* **INFORMATION SUPPLIED**:

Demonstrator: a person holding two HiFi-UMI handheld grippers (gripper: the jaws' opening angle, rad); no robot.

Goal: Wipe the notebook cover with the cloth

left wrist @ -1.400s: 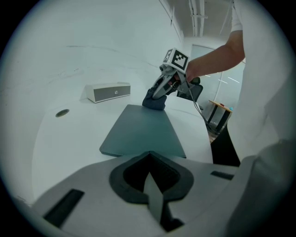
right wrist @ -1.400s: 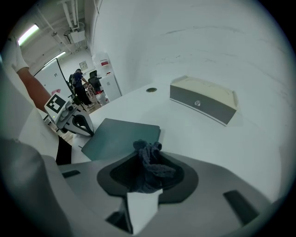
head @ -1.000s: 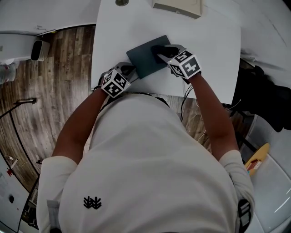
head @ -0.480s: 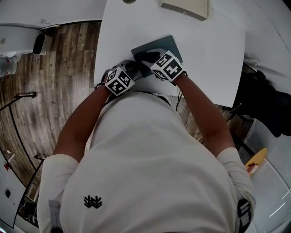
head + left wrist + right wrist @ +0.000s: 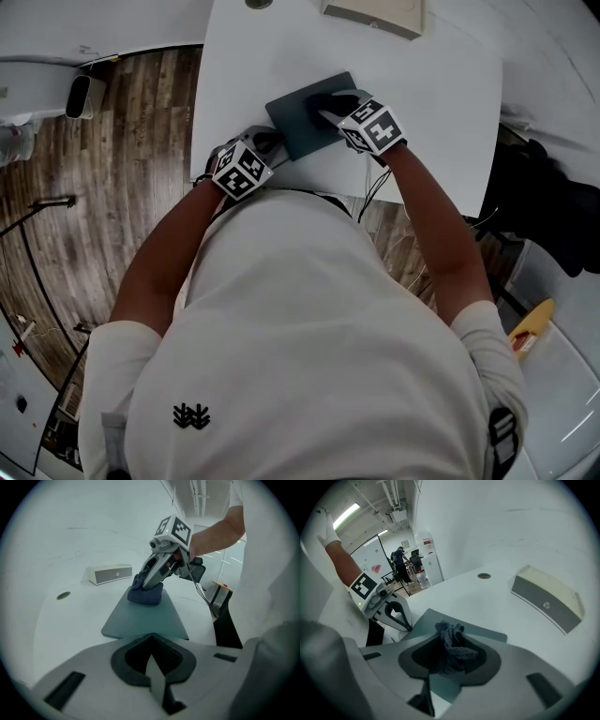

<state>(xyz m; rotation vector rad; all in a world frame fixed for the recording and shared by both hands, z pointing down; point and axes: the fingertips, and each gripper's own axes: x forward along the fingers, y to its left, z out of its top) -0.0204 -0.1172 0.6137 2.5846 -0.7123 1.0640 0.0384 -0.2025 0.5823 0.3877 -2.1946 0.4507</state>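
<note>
Head view: the right gripper (image 5: pixel 330 103) clamps the dark cloth (image 5: pixel 451 645) on the notebook (image 5: pixel 298 122) cover. The left gripper (image 5: pixel 271 142) (jaws together) rests on the notebook's near corner, atop the white table (image 5: pixel 441 112).

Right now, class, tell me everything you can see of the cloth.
The cloth is dark navy and soft, with a nubbly texture like knit or terry fabric. It is bunched into a crumpled wad rather than spread flat. The right gripper is shut on its upper part, and folds bulge between the jaws. Its underside presses on the grey-green notebook cover, toward the end far from the person. It touches nothing else that shows.
</note>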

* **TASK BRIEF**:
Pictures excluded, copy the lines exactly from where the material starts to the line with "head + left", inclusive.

* **OUTPUT OF THE EXERCISE**:
Demonstrator: a person holding two HiFi-UMI handheld grippers (gripper: the jaws' opening angle, rad); no robot.

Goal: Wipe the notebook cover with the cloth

left wrist @ -1.400s: 
right wrist @ -1.400s: 
head @ -1.000s: 
head @ -0.480s: 
head + left wrist + right wrist @ +0.000s: 

The answer is finished.